I’m a superstitious person when it comes to competition barbecue, so on Friday morning I made sure to wear my “lucky” Go Naked BBQ Show cap.  I wore it the day we won our first GC, I wore it on the day of last year’s Jack draw and so it seemed like a good idea    to wear it on Friday.

The day seemed to drag on forever, and although a few updates trickled out at 5:00 PM there was still no definitive word .  And then the word came that, incredibly, we’d won a second consecutive state draw with a single bung.  It’s good our neighbors were not home because they probably would’ve thought I was having a seizure.

So now it’s on to the Jack.  We are going to do our best to do a better job across all four categories, but we’re also going to enjoy this year.  And now, pardon me while I have another little taste of that Single Barrel.

Published in: on September 5, 2012 at 10:42 pm  Comments (2)  

Sam’s Club Pleasantville NJ: Running Aground on the Jersey Shore

On August 24-25, Degüello BBQ competed in the Sam’s Club National BBQ Tour Qualifier in Pleasantville NJ.  This was our first foray into New Jersey and also the furthest north we’d ever competed.  With the Mason-Dixon Line firmly in our rear-view mirror, we were tempting BBQ fate.  But we’ve got to cook where the competition is, and so we came to the outskirts of Atlantic City to try and secure a spot in this year’s regional final in Chesapeake VA.  Alas, our big meat slump continued and the Sam’s Club journey ran aground on the Jersey Shore.  With 30 teams in the mix, Degüello BBQ took 5th place chicken, 7th place ribs, 17th place pork, 19th place brisket and 10th place overall.  We also managed to pull a 3rd place in the Tyson’s Best Wings on the Planet comp with some tasty product.  Many thanks to Shane Draper of Draper’s BBQ for providing us with a fabulous recipe.  And wow what a thrill to be standing right next to our friends Heath Hall and Brett Thompson of Pork Barrel BBQ as they took the GC.  I wish I’d had a camera to capture the look on Heath’s face when Troy Black made the call; I thought I might have to catch him before he fainted. Heath and Brett have some serious pork mojo going on, and anytime you guys want to negotiate a “ribs for pork” mojo swap I’m listening.    Here’s the contest rundown:

Chicken: 5th out of 30 (162.8570)

Our third consecutive 5th place chicken finish.  Yeah, it’d be nice to move up a few spots, but frankly I’ll take a 5th place chicken finish every week and be happy.  I kind of hate to share the secret of Wagshal’s chicken as it gives us a real advantage.  But it wouldn’t be right to keep such great chicken to ourselves.

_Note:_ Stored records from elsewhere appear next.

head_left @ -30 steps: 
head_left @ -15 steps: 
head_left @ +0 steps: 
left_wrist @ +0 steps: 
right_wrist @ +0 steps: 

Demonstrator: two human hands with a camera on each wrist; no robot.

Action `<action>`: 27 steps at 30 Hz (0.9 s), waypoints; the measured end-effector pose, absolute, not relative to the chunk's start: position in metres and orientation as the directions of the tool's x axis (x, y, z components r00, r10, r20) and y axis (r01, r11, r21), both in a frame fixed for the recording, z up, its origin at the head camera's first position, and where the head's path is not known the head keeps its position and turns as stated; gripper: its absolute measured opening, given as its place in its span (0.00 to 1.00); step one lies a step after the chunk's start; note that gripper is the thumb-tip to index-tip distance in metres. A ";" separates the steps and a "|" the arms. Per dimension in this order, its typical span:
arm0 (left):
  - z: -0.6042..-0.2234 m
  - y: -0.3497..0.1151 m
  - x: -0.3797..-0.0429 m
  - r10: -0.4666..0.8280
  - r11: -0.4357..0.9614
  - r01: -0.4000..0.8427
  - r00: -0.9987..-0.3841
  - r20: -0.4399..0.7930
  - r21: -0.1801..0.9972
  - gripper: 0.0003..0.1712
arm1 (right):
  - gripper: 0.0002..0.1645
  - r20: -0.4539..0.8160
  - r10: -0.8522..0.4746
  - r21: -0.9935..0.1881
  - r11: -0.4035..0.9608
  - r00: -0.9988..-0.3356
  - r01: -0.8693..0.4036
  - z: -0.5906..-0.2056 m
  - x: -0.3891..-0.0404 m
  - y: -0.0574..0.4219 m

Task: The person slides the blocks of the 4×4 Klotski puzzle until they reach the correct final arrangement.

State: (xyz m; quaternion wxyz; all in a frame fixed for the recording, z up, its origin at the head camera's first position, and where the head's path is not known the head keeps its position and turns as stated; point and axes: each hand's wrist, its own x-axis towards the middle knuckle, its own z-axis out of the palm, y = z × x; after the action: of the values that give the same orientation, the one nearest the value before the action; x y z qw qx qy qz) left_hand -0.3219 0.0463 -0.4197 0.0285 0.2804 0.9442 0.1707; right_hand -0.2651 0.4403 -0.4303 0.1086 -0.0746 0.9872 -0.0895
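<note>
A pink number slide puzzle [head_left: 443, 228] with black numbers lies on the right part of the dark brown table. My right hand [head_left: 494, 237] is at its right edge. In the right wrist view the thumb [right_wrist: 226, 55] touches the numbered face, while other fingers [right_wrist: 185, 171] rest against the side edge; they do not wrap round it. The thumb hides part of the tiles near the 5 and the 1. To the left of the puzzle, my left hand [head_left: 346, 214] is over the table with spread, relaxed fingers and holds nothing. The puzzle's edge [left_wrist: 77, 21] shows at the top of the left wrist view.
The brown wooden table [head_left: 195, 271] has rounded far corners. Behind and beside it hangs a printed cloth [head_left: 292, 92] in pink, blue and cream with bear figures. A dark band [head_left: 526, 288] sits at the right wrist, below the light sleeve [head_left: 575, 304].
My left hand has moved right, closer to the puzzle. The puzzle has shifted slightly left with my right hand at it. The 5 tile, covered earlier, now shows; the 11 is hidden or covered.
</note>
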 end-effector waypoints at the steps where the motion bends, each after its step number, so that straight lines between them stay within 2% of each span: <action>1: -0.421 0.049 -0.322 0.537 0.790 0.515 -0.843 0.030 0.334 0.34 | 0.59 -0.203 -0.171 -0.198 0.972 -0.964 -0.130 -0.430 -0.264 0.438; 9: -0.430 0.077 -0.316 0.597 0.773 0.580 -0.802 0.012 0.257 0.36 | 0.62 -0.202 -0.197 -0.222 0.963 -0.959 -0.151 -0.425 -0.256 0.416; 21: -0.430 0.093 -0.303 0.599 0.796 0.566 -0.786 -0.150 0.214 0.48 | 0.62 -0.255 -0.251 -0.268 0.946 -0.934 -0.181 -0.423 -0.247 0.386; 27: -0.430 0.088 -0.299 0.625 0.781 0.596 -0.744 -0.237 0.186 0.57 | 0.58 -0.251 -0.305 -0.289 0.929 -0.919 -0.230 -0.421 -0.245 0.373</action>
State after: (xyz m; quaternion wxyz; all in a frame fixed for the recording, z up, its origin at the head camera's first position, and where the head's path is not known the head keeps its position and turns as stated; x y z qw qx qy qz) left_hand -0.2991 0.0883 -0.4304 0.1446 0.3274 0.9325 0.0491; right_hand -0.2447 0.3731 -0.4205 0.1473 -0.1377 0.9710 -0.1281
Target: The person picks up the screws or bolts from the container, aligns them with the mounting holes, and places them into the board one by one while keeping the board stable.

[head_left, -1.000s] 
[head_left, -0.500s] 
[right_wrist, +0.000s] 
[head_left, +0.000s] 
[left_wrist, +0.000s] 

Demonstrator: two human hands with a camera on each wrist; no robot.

Ribs:  7th out of 30 (158.2858)

Not quite our best, but it was a nice rebound after the travesty of the previous week at Cumberland.  I found five outstanding bones in a single rack, but as I began to place them in the box I found the fifth bone was short with a weird piece of cartilage on the end.  I started to pull it out of the box but Sharon told me to leave it as it matched the other four bones and the appearance and tenderness were good.  I decided the tenderness and appearance outweighed the weird piece of cartilage, so I placed it back in the box.  Finding a good sixth bone was more of a challenge.  I settled on what I thought was a nice looking bone and placed it in the front of the box  perpendicular to the five bones which fit perfectly.  I predicted we’d get four good scores, one OK and one questionable.  And that is exactly what happened.  When the low score was tossed, the four good scores offset the fifth OK score and we slipped into the top 10.

Pork: 17th out of 30 (152.5714)

Middling pork equals a mid-pack pork finish.   We went with simple pork flavors this weekend, and raw taste scores were 8 7 7 8 7 8.  That says to me “we liked the taste, but we weren’t wowed.”  We’ve struggled all year long trying to find flavors that wow while not being too far out there.  Last year we were all over the place, and in one six-week span we went  2nd out of 26, 27th out of 30,8th out of 47 and 73rd out of 89.  This year we wanted to eliminate the wild swings and keep the good finishes.   Well, for the most part we’ve eliminated the swings.  Unfortunately, however, it’s come at the expense of the higher finishes.  After judging at Tracy’s Landing, I got a lot of valuable feedback on what I may be doing wrong.  We’ll see how it goes this weekend at Shrewsbury.

Brisket: 19th out of 30 (150.2856)

I am now officially concerned with brisket.  I didn’t think we did anything wrong this weekend, but when the judges felt there were 18 better entries than ours they’re telling us we’re not doing something right.  We’re not going to blow everything up; instead, we will do what has worked in the past, pay attention to every detail and put it in the hands of the judges.  That’s really all we can do  at this point.

Tyson’s Best Wings on the Planet:  3rd out of 21 (158.2856)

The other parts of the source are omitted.